§ **BRIEF**: Only the lines of the data below from the one with "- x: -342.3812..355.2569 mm" through the one with "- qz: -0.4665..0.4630" are wanted. Repeat them exactly.

= = =

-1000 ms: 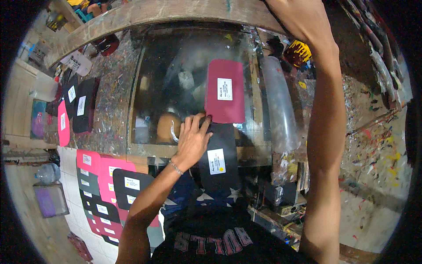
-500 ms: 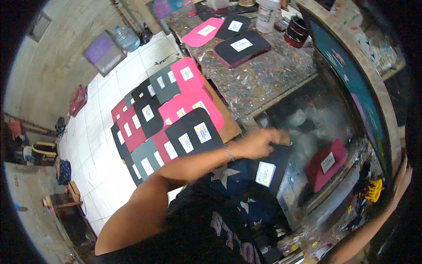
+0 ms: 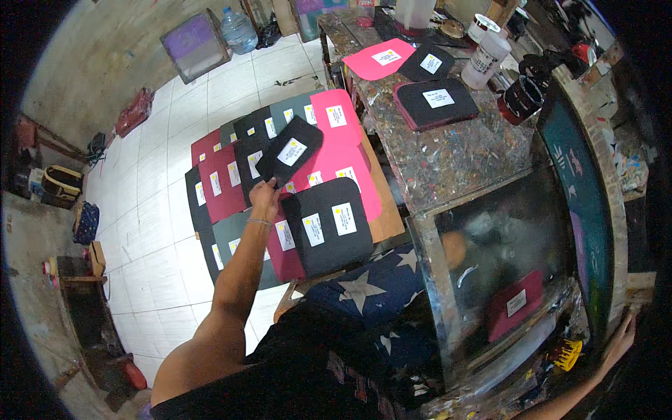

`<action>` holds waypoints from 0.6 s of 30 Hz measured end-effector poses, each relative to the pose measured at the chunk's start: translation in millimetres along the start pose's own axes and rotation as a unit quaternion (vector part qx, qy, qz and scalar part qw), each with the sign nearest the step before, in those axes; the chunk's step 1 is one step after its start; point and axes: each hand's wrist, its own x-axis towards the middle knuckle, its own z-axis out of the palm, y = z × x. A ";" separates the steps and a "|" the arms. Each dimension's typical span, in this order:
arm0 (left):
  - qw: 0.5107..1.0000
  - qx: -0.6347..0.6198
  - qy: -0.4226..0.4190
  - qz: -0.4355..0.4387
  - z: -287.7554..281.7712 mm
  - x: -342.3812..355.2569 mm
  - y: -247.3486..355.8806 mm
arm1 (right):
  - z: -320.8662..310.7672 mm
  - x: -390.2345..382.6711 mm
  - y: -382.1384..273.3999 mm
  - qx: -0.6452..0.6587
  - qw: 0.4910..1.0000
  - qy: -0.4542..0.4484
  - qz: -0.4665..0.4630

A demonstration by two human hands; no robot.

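Observation:
My left hand (image 3: 264, 199) grips the lower corner of a black cut piece (image 3: 291, 149) with a white printed patch. This piece hangs over several laid-out pieces, among them a pink piece (image 3: 339, 115) and a black piece (image 3: 332, 241). At the right edge, my right hand (image 3: 619, 341) is beside the lower corner of a raised printing screen (image 3: 584, 168), fingers stretched out toward its wooden frame. A maroon piece (image 3: 516, 311) with a white patch lies on the dark glassy printing surface (image 3: 490, 245) below the screen.
The paint-stained table (image 3: 448, 157) holds a stack of black and maroon pieces (image 3: 437, 103), a white bottle (image 3: 485, 61) and a dark paint container (image 3: 521, 98). A yellow clip-like object (image 3: 565, 354) lies near my right forearm. A water jug (image 3: 239, 31) stands by the wall.
My left hand has moved left from the printing surface to the laid-out pieces, carrying the black piece. The maroon piece remains on the surface. My view has shifted.

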 end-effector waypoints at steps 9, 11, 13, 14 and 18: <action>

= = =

§ **REPLY**:
  - x: -342.3812..355.2569 mm
  - y: -247.3486..355.8806 mm
arm1 (right):
  - z: -320.8662..310.7672 mm
  - x: -390.2345..382.6711 mm
  - y: -382.1384..273.3999 mm
  - qx: -0.6452..0.6587
  - qw: 0.4910..1.0000
  - qy: -0.4542..0.4484
  - qz: -0.4665..0.4630

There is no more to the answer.